_Assigned task_. Please copy out the entries until you have copied the line that contains "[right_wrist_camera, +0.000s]", beginning with the first line.
+ + +
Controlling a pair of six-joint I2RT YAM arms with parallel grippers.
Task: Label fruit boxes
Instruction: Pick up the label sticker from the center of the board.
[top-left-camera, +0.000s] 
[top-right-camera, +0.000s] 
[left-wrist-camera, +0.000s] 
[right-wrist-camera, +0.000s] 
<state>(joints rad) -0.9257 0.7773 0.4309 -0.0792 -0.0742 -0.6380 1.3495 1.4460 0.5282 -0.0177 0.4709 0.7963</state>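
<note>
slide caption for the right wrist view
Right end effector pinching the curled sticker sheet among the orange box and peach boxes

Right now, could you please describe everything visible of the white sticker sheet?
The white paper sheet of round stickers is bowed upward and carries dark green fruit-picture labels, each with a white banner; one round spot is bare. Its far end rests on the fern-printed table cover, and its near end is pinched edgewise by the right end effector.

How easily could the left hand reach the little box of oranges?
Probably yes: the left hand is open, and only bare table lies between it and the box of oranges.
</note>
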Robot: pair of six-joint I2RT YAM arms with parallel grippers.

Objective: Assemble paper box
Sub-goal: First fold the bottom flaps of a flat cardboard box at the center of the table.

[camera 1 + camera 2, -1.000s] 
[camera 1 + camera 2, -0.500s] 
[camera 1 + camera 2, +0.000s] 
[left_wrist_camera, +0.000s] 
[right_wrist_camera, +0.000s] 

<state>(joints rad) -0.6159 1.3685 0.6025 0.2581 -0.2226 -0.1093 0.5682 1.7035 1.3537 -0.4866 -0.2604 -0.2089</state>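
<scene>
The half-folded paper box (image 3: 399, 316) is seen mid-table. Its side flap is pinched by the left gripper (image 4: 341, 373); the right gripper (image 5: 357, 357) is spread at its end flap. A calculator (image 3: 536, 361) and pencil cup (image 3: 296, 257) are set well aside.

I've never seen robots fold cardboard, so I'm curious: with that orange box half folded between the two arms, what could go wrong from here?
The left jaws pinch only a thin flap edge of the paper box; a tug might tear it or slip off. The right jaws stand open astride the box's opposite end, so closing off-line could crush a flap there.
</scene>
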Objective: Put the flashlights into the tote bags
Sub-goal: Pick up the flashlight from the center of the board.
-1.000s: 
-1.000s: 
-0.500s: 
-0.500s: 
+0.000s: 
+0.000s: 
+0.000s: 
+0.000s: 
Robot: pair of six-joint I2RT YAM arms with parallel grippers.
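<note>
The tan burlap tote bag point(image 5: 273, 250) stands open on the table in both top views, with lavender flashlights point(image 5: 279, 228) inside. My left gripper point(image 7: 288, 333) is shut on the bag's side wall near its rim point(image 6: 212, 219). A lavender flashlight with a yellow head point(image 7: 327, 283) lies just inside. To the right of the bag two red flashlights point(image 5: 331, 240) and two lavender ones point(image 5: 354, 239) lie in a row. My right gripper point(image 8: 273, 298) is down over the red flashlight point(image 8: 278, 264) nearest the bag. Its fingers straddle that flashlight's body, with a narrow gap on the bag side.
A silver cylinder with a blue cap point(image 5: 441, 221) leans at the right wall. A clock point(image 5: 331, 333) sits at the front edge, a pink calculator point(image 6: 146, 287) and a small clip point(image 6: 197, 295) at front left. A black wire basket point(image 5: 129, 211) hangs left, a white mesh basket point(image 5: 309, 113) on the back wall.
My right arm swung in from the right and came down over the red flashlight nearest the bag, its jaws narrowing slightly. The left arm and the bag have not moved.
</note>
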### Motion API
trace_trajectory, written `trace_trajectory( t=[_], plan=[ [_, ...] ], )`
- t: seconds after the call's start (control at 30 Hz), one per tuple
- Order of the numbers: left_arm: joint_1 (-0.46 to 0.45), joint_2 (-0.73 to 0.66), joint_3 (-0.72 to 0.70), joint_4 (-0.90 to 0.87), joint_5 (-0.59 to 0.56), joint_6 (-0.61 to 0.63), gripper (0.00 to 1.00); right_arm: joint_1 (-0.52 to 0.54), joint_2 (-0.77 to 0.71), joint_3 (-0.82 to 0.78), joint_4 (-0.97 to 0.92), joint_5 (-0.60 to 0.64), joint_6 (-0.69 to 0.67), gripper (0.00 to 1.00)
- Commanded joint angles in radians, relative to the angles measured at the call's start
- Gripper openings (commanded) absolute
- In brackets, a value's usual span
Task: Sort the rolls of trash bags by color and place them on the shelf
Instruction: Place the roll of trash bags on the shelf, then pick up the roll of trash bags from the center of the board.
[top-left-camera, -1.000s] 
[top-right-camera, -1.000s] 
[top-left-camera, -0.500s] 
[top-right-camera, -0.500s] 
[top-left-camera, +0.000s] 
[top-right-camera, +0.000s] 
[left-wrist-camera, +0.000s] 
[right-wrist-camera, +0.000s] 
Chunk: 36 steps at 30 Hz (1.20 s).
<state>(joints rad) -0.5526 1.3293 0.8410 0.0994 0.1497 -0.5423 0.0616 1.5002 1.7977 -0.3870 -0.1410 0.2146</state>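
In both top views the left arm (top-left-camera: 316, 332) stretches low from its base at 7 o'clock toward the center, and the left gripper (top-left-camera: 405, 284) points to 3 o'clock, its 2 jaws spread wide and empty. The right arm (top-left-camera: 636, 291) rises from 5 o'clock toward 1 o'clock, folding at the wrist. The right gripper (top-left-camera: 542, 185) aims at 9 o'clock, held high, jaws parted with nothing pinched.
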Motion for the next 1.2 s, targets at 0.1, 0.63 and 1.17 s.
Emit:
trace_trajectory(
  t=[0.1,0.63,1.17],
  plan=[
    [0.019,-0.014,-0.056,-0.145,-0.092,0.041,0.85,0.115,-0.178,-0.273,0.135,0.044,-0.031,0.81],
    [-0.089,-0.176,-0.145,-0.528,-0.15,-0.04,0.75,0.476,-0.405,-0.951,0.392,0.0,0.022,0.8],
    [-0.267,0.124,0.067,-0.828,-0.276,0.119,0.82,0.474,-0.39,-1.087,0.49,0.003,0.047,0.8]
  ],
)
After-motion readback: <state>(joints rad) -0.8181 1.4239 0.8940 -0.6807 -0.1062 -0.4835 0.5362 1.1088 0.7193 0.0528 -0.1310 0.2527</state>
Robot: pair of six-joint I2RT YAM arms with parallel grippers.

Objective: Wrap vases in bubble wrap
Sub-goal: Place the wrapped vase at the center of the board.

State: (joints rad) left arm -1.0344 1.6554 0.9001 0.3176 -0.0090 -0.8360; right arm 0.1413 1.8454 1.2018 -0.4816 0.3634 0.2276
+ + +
_Finished task_.
Controlling a pair of six-joint I2RT YAM arms with parallel grippers.
Task: Label fruit boxes
Instruction: Pick up the label sticker from the center of the board.
[top-left-camera, +0.000s] 
[top-right-camera, +0.000s] 
[left-wrist-camera, +0.000s] 
[right-wrist-camera, +0.000s] 
<state>(joints rad) -0.9257 0.7773 0.4309 -0.0792 -0.0742 -0.6380 1.3495 1.4460 0.5282 -0.0177 0.4709 0.7963</state>
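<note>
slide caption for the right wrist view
Right end effector pinching the curled sticker sheet among the orange box and peach boxes

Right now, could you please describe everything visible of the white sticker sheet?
The white paper sheet of round stickers is bowed upward and carries dark green fruit-picture labels, each with a white banner; one round spot is bare. Its far end rests on the fern-printed table cover, and its near end is pinched edgewise by the right end effector.

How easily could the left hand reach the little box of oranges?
Probably yes: the left hand is open, and only bare table lies between it and the box of oranges.
</note>
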Robot: pair of six-joint I2RT YAM arms with parallel grippers.

Objective: Assemble paper box
Sub-goal: First fold the bottom flaps of a flat cardboard box at the center of the table.

[camera 1 + camera 2, -1.000s] 
[camera 1 + camera 2, -0.500s] 
[camera 1 + camera 2, +0.000s] 
[left_wrist_camera, +0.000s] 
[right_wrist_camera, +0.000s] 

That finishes the exercise.